How to Pray on Reformation Day
Kent Husted
Executive Director at Empowering Action | Ph.D. in Organizational Leadership
On this day, we yearly celebrate the events of October 31, 1517, when Martin Luther, an Augustinian monk, nailed his Ninety-Five Theses to the church door in Wittenberg, Germany. Troubled by the corruption and apostasy that had contaminated the church, Luther went to his study and penned his history-altering declarations.
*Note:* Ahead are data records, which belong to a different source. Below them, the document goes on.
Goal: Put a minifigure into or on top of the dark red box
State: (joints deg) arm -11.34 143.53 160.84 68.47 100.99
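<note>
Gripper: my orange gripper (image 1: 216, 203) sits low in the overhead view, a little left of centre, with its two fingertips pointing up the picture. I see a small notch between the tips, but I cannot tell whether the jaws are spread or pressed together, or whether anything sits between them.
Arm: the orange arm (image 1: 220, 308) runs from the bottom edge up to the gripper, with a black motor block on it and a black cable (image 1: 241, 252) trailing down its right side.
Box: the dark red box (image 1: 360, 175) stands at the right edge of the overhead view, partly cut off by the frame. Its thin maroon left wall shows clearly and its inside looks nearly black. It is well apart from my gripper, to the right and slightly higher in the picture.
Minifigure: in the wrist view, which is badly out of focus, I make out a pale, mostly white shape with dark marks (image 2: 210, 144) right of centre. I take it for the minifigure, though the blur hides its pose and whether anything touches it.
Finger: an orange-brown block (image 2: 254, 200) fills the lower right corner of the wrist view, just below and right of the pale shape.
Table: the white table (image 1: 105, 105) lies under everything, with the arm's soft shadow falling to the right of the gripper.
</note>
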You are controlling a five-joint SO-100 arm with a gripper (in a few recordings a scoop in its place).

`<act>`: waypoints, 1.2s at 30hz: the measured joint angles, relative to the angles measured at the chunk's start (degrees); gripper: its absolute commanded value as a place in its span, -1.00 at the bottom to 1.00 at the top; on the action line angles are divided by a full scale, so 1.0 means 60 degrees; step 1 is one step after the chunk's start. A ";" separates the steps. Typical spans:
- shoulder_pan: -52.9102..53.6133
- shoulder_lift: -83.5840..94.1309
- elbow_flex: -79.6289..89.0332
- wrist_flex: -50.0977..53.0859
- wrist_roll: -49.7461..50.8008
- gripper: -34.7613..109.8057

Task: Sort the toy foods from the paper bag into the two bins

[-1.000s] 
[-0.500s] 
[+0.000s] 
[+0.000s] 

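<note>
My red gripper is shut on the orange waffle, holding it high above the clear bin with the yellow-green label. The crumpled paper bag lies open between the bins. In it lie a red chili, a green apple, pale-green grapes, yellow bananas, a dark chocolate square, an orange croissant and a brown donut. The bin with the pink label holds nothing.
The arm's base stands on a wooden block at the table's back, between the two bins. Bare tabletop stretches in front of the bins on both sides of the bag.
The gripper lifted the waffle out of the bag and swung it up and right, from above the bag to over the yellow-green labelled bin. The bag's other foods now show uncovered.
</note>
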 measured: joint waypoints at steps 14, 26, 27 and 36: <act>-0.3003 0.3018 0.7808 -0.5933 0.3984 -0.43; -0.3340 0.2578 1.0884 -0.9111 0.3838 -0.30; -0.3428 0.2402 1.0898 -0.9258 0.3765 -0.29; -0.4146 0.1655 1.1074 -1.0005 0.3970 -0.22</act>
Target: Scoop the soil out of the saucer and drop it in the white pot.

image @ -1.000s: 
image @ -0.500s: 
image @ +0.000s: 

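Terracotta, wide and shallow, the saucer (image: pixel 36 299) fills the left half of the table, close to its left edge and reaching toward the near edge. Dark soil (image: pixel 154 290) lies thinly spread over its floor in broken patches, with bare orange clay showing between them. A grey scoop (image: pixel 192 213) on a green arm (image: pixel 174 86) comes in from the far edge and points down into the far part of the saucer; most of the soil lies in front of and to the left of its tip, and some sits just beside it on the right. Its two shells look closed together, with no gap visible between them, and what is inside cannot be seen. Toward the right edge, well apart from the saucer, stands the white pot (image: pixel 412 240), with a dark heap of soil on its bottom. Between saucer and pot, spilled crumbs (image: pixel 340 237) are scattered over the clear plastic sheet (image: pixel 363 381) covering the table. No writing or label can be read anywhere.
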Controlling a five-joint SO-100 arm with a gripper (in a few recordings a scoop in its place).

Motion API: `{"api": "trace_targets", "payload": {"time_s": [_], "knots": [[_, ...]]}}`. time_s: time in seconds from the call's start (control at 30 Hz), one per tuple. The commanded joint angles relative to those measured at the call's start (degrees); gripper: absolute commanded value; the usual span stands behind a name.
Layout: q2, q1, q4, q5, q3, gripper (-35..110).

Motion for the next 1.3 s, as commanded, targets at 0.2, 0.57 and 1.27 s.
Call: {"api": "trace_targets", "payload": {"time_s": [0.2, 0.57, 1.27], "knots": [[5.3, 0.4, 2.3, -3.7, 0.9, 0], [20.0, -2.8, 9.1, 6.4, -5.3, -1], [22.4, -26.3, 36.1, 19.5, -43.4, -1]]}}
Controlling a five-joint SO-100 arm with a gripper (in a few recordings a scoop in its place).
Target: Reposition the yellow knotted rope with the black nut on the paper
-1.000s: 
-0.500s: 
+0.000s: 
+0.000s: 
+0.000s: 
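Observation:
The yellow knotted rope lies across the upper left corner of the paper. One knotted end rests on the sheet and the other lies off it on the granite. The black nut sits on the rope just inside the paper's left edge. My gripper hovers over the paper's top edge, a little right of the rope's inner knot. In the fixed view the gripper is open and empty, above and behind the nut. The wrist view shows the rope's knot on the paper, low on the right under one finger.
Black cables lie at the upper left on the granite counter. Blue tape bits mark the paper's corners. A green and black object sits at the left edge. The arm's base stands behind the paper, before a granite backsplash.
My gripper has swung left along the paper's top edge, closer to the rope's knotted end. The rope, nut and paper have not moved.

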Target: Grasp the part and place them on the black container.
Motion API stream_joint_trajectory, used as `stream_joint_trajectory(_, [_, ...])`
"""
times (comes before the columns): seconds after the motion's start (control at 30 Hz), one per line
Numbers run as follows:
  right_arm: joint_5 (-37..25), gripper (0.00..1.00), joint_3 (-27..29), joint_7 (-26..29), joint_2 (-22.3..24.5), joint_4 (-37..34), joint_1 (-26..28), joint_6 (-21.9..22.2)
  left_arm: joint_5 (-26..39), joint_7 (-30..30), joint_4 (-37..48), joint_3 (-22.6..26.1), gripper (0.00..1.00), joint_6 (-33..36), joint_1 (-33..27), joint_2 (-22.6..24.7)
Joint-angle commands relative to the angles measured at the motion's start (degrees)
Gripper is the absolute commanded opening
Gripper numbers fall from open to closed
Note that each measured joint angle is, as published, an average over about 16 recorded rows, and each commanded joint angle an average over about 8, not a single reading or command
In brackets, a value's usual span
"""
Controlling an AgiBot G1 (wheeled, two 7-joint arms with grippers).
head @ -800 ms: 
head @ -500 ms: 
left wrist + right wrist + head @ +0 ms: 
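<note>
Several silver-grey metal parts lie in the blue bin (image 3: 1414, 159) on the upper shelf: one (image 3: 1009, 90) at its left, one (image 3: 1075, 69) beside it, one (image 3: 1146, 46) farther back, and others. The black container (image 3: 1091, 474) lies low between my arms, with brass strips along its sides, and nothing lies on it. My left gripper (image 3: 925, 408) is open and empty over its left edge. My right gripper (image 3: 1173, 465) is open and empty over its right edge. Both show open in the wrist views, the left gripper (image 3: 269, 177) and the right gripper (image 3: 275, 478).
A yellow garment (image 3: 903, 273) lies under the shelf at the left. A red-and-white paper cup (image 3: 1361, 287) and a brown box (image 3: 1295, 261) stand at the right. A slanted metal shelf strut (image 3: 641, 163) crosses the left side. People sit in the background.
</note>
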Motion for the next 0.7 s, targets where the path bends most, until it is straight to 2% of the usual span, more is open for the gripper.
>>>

If you find yourself, today, like Lot, grieved by the depravity and lawlessness of our world (2 Peter 2:7-8), consider the following statement by Dr. Martyn Llloyd-Jones in 1960:
“I am concerned about the present state of affairs which is increasingly approximating to the state of affairs that obtained before the Protestant Reformation: vice, immorality, sin were rampant. My friends, it is rapidly becoming the same again! There is a woeful moral and social declension…But it is not only a matter of moral and of social problems. What of the state of the church? We are going back to the pre-Reformation position. What about the authority of the church? What about the state of doctrine in the church? Before the Reformation, there was confusion. Is there anything more characteristic of the church today than doctrinal confusion, doctrinal indifference — a lack of concern and a lack of interest?”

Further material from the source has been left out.